[Records from a data source]
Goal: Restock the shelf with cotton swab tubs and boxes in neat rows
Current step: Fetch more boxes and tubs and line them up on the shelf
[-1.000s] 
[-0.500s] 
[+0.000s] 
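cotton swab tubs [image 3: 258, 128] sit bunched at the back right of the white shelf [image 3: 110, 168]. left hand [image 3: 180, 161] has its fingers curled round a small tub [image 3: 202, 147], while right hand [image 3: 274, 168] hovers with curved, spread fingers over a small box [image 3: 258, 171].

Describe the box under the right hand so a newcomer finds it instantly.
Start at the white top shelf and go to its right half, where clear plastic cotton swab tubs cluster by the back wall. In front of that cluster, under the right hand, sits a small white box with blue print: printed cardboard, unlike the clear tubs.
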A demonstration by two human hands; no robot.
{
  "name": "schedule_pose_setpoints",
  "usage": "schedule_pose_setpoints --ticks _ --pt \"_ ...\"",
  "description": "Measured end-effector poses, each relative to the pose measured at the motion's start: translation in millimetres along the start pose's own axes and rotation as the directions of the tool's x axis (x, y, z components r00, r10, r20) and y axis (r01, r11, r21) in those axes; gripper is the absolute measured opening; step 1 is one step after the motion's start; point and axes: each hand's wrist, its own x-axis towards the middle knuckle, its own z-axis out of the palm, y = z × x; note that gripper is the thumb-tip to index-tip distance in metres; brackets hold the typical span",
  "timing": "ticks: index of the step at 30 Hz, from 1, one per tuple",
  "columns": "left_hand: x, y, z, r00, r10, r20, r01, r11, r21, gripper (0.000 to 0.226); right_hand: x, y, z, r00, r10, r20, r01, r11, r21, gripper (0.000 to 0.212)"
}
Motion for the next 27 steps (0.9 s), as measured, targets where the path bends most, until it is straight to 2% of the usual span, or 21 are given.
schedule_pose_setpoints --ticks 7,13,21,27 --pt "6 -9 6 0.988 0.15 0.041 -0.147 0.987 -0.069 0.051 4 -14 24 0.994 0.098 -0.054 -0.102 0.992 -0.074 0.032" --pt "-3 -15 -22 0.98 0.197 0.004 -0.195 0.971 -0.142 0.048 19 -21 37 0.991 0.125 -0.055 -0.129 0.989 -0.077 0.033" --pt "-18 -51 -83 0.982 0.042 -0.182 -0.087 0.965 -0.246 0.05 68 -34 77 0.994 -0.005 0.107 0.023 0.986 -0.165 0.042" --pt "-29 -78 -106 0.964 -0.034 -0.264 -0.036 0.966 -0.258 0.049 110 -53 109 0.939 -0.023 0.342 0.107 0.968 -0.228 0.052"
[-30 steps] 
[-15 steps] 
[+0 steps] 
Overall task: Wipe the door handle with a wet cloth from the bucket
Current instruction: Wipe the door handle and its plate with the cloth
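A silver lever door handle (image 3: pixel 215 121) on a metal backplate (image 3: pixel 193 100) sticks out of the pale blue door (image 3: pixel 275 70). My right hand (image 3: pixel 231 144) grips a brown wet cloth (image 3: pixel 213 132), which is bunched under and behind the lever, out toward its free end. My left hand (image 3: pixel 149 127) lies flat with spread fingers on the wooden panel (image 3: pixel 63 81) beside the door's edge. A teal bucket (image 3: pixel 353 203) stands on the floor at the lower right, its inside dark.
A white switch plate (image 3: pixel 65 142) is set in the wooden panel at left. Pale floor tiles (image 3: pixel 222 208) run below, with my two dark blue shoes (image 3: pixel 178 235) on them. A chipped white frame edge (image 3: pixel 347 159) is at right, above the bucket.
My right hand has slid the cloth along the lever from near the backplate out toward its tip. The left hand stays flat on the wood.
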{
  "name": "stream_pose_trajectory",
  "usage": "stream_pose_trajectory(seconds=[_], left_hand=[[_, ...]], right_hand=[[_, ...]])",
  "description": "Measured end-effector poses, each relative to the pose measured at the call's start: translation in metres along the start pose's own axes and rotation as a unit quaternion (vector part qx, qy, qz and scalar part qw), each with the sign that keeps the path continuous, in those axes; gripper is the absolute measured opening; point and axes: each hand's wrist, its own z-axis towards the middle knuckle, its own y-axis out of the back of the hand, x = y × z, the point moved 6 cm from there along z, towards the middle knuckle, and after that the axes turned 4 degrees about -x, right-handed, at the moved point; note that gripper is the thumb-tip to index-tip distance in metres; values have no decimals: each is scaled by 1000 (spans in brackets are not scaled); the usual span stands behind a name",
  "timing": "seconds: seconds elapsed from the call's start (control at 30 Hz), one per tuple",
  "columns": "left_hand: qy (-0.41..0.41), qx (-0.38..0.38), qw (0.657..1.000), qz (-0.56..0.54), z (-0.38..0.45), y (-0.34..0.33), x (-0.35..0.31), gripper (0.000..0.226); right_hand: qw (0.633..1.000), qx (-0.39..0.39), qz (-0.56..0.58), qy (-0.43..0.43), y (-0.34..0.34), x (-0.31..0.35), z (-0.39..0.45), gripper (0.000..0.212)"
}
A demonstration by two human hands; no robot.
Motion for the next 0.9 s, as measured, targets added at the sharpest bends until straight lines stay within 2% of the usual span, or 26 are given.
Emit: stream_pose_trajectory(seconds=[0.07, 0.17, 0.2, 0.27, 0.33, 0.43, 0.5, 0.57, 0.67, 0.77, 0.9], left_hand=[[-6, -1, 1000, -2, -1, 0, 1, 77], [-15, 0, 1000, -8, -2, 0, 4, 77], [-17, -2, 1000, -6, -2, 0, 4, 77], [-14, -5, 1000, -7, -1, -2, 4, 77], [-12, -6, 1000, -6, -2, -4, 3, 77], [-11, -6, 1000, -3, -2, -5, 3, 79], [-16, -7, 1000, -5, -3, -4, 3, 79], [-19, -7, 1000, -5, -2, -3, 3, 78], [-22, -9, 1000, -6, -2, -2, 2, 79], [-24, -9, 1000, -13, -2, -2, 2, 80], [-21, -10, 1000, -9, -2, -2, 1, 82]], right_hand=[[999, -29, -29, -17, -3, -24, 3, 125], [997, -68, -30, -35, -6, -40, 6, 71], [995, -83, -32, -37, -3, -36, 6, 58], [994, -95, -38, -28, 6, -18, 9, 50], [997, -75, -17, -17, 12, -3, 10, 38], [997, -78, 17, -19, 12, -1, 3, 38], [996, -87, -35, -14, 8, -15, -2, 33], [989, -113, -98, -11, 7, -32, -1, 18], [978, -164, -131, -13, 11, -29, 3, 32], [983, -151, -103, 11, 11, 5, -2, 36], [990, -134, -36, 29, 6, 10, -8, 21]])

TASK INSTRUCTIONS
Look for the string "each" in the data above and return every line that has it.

RESPONSE TO THE EXERCISE
  "description": "Measured end-effector poses, each relative to the pose measured at the motion's start: translation in millimetres along the start pose's own axes and rotation as the directions of the tool's x axis (x, y, z components r00, r10, r20) and y axis (r01, r11, r21) in those axes; gripper is the absolute measured opening; step 1 is one step after the motion's start; point and axes: each hand's wrist, its own x-axis towards the middle knuckle, its own z-axis out of the palm, y = z × x; note that gripper is the thumb-tip to index-tip distance in metres; brackets hold the typical span",
  "description": "Measured end-effector poses, each relative to the pose measured at the call's start: translation in metres along the start pose's own axes and rotation as a unit quaternion (vector part qx, qy, qz and scalar part qw), each with the sign that keeps the path continuous, in those axes; gripper is the absolute measured opening; point and axes: each hand's wrist, its own z-axis towards the middle knuckle, its own y-axis out of the back of the hand, x = y × z, the point moved 6 cm from there along z, towards the middle knuckle, and after that the axes turned 4 degrees about -x, right-handed, at the moved point; note that gripper is the thumb-tip to index-tip distance in metres; values have no decimals: each is scaled by 1000 (spans in brackets are not scaled); the usual span stands behind a name",

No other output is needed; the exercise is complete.